For IntegratedSensor, it is supported to add Joker to augment data. The way to augment data is similar with building blocks using Brain, but simpler, since data augmentation is added sequentially, shown in the following:

sensor = IntegratedSensor(source_in=cifar_source,
                        batch_size=128,
                        name='data')
sensor.attach(FlipJoker(flip_left_right=True, name="left_right_flip"))
sensor.attach(PaddingLayer(padding=[4, 4]))
sensor.attach(CropJoker(height=32, width=32, name="crop"))

The end computational graph is shown as following.

alternate text

Brain

A brain is the data processing engine to process data supplied by Sensor to fulfill certain tasks. More specifically,

  • it builds up blocks to form an arbitrary network
  • offers sub-graphs for inference, loss, evaluation, summaries
  • provides access to all data and parameters within

To use a brain, feed in data as a list, as how it is done in any other blocks. Some pre-specified brains are available under akid.models.brains. An example that sets up a brain using existing brains is:

# ... first get a feed sensor
sensor.setup()
brain = OneLayerBrain(name="brain")
input = [sensor.data(), sensor.labels()]
brain.setup(input)

Note in this case, data() and labels() of sensor returns tensors. It is not always the case. If it does not, saying return a list of tensors, you need do things like:

input = [sensor.data()]
input.extend(sensor.labels())

Act accordingly.

Similarly, all blocks work this way.

A brain provides easy ways to connect blocks. For example, a one layer brain can be built through the following:

class OneLayerBrain(Brain):
    def __init__(self, **kwargs):
        super(OneLayerBrain, self).__init__(**kwargs)
        self.attach(
            ConvolutionLayer(ksize=[5, 5],
                            strides=[1, 1, 1, 1],
                            padding="SAME",
                            out_channel_num=32,
                            name="conv1")
        )
        self.attach(ReLULayer(name="relu1"))
        self.attach(
            PoolingLayer(ksize=[1, 5, 5, 1],
                        strides=[1, 5, 5, 1],
                        padding="SAME",
                        name="pool1")
        )

        self.attach(InnerProductLayer(out_channel_num=10, name="ip1"))
        self.attach(SoftmaxWithLossLayer(
            class_num=10,
            inputs=[
                {"name": "ip1", "idxs": [0]},
                {"name": "system_in", "idxs": [1]}],
            name="loss"))

It assembles a convolution layer, a ReLU Layer, a pooling layer, an inner product layer and a loss layer.
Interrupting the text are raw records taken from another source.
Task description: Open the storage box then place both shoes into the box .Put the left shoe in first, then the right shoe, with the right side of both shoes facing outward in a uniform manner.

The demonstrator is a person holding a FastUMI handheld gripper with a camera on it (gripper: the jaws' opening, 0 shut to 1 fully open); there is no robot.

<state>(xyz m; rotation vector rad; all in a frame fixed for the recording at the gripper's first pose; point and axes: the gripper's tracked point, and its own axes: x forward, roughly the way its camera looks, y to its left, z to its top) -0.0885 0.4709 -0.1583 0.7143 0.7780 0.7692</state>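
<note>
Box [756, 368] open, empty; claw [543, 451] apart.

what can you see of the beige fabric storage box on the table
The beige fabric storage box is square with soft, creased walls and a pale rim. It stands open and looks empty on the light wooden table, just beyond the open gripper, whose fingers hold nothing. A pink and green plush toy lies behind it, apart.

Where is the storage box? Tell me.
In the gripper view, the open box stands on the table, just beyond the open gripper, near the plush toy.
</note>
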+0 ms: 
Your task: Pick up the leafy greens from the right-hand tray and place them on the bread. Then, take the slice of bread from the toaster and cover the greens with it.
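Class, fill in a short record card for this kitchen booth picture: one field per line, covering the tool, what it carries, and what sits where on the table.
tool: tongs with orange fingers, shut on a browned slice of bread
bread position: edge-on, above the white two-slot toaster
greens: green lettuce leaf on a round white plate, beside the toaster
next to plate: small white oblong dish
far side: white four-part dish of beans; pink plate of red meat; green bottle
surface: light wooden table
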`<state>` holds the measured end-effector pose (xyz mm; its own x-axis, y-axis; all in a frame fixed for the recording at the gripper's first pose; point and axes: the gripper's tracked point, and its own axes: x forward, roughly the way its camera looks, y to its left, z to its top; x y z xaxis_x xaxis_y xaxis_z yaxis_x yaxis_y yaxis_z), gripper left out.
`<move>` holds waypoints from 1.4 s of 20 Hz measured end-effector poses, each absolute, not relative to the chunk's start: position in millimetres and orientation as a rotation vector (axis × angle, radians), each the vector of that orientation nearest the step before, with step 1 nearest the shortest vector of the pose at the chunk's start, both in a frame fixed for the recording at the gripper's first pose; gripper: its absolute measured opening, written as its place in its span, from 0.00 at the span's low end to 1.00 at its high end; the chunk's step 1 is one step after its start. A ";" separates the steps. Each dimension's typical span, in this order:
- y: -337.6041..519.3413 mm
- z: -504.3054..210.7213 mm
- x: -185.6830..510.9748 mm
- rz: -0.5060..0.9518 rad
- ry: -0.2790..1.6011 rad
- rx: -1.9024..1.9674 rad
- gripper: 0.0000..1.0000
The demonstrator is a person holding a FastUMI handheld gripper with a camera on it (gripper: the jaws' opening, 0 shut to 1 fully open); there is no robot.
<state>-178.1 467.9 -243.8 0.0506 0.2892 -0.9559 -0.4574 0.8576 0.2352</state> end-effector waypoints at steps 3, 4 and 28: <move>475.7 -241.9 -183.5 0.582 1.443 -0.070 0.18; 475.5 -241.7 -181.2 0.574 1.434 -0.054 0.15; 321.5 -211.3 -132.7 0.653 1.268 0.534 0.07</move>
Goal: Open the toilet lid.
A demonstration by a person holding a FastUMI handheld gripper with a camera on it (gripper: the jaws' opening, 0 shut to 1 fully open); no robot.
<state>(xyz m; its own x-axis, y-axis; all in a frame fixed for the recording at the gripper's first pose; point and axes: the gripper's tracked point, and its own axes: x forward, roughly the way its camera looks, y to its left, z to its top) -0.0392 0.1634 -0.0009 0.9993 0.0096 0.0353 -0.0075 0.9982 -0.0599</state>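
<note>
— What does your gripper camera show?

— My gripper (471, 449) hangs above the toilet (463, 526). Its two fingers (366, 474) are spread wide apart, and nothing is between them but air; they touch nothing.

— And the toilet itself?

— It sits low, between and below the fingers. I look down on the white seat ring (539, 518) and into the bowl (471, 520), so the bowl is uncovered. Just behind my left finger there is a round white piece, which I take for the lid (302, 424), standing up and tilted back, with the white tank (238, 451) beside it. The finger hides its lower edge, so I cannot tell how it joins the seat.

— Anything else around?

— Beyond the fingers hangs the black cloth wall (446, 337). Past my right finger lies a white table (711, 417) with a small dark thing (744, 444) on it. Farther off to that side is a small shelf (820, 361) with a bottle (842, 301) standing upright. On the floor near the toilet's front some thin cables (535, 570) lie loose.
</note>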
To attach a block (layer) that directly takes the outputs of the previous attached layer as inputs, just directly attach the block. If inputs exists, the brain will fetch corresponding tensors by name of the block attached and indices of the outputs of that layer. See the loss layer above for an example. Note that even though there are multiple inputs for the brain, the first attached layer of the brain will take the first of these input by default, given the convention that the first tensor is the data, and the remaining tensors are normally labels, which is not used till very late.

KongFu

System

This module provides systems of different topology to compose `Block`s to create more complex blocks. A system does not concern which type of block it holds, but only concerns the mathematical topology how they connect.